Osteoporosis patients could soon ditch daily injection pens for an implantable microchip that releases medication at the push of a remote-controlled button, reports a new study appearing in the journal Science Translational Medicine.
The clinical trial, composed of a group of women with osteoporosis in Denmark, is the first to test a wirelessly controlled microchip capable of releasing drugs into the body at any time.
“Patients will be freed from having to remember to take their medication and don’t have to experience the pain of multiple injections,” said Robert Farra, President and Chief Operating Officer of MicroCHIPS, Inc., the Massachusetts-based company behind the device. Farra is a co-author of the study, along with colleagues from MIT, Harvard Medical School, OnDemand Therapeutics Inc and Case Western Reserve University.
Unlike most drug delivery devices, which release small amounts of drug slowly over time, the microchip releases medication on command from an external wireless device.
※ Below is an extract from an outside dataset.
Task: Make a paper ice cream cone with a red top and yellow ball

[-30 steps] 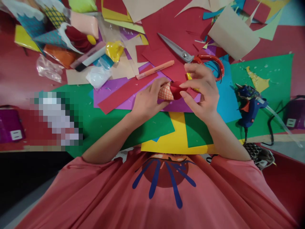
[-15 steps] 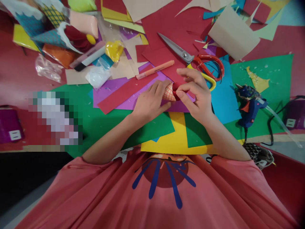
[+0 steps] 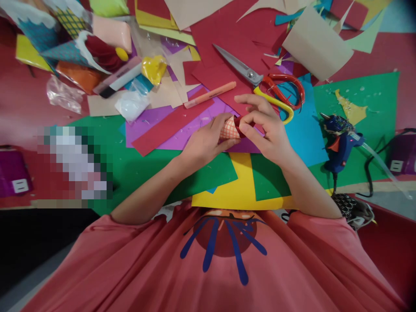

This controlled system gets medicine into the bloodstream quickly, similar to an injection.
“Physicians will be able to seamlessly adjust their patients’ therapy using a computer or cell phone,” said Farra.
The authors figure the microchip may be a more appealing and possibly cheaper alternative to long-term use of prefilled daily injection pens.
Patients with severe osteoporosis often have to give themselves daily injections of medication that requires refrigeration. Aside from the psychological burden of daily injections, older people may have arthritis or other problems that make injections physically difficult.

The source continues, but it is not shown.